▶ [EXERCISE BRIEF]: Among the lines below, output only those between the line holding "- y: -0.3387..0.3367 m" and the line holding "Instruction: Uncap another", inclusive, exactly as written and with no pictures.

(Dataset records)
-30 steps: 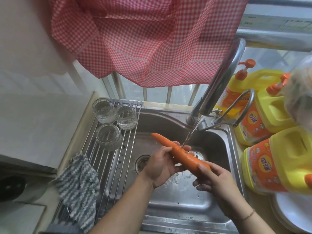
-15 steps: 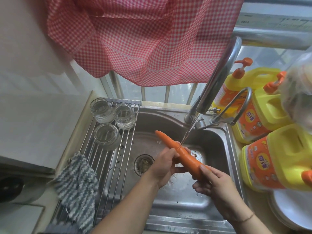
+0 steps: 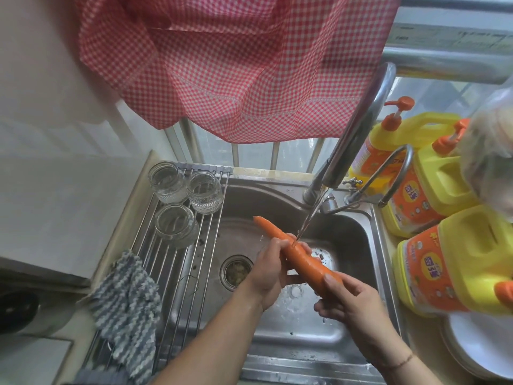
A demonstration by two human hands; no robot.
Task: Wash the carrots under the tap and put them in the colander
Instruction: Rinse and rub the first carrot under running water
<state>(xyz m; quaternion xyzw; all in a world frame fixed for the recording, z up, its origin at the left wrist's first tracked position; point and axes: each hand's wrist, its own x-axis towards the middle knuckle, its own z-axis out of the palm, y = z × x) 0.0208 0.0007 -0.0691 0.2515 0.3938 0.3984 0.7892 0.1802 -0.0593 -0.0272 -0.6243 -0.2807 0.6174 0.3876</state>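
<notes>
We are in the washing step: no colander shows in view, so the placing is yet to come. Going from the left, our left hand (image 3: pixel 273 269) wraps the middle of the carrot (image 3: pixel 298 255), fingers curled over its top and thumb beneath, a close grip well placed for rubbing. The carrot lies slanted over the sink (image 3: pixel 358 234), its thin tip up and left, and the stream from the tap (image 3: pixel 358 126) lands on it just beside those fingers. Our right hand (image 3: pixel 352 304) pinches the thick end, its fingers narrowly curled round it. Next, we judge, comes turning the carrot so its unrinsed side meets the water.
</notes>
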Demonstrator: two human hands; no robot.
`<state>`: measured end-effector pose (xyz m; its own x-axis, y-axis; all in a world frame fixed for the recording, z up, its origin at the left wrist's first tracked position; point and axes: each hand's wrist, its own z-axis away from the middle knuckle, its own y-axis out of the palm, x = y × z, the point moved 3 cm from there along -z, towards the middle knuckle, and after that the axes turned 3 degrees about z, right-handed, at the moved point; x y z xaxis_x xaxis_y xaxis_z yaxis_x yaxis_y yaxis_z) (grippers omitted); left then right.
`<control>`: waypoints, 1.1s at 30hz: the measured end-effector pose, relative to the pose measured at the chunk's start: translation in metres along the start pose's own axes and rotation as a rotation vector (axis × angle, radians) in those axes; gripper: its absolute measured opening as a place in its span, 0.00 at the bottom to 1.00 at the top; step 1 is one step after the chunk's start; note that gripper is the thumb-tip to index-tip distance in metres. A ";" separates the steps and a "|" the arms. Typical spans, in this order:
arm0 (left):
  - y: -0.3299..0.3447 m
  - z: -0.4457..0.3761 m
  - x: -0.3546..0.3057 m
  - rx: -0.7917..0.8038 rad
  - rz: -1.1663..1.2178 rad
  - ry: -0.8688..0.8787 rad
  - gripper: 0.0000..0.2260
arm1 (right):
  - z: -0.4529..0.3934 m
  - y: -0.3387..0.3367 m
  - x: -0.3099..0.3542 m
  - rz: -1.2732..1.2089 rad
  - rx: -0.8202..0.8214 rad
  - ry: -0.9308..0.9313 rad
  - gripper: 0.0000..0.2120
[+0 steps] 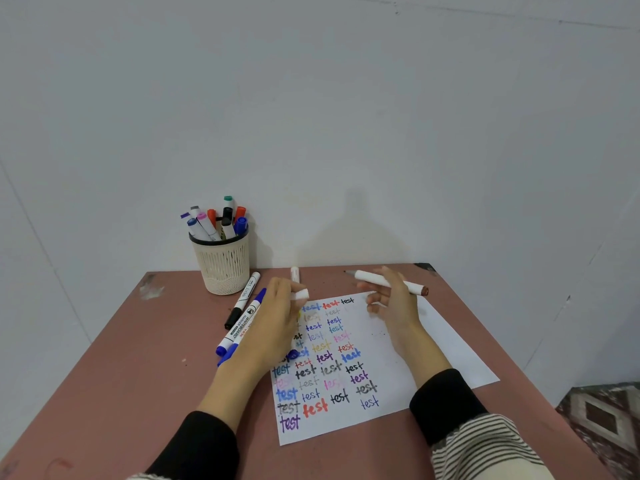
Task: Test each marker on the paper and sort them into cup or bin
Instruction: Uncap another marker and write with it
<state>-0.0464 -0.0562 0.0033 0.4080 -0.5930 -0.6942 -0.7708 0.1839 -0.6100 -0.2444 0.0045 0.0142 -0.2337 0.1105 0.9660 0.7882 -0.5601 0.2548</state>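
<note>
White paper covered in "test" marks lies at the tabletop's right side; right hand pinches an uncapped marker above it, left hand pinches its cap. Mesh cup stands at the far-left corner.

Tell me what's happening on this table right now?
A person is testing markers. The right hand holds an uncapped white marker above the paper, which is already covered in coloured "test" words. The left hand holds what looks like its white cap. A mesh cup at the back holds many markers, and a few more markers lie beside it.
</note>
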 end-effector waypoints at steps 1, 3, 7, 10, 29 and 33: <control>-0.001 -0.001 0.000 -0.020 0.015 0.003 0.04 | 0.001 0.000 0.000 0.002 0.012 0.003 0.08; -0.003 -0.002 0.000 -0.078 0.079 -0.012 0.06 | 0.002 0.000 0.001 0.008 0.018 0.014 0.07; -0.006 -0.004 0.002 -0.158 0.247 -0.095 0.09 | 0.004 0.000 0.001 -0.024 0.057 0.048 0.11; -0.006 -0.004 0.000 -0.173 0.321 -0.106 0.09 | 0.006 0.002 0.002 -0.069 0.093 0.052 0.11; -0.007 0.002 -0.019 -0.116 0.458 -0.085 0.11 | 0.014 0.015 0.000 -0.039 0.205 0.024 0.13; -0.009 0.002 -0.021 -0.138 0.453 -0.074 0.13 | 0.017 0.017 0.002 -0.052 0.220 0.019 0.14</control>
<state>-0.0469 -0.0438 0.0224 0.0453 -0.4190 -0.9069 -0.9347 0.3026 -0.1865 -0.2220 0.0094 0.0212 -0.2863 0.1182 0.9508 0.8796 -0.3611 0.3098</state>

▶ [WRITTEN ANSWER]:
  - y: -0.3387..0.3367 m
  - x: -0.3099..0.3542 m
  - rz: -1.2732..1.2089 rad
  - rx: -0.8202..0.8214 rad
  - ry: -0.9308..0.9313 rad
  - gripper: 0.0000..0.2120
[+0 steps] 
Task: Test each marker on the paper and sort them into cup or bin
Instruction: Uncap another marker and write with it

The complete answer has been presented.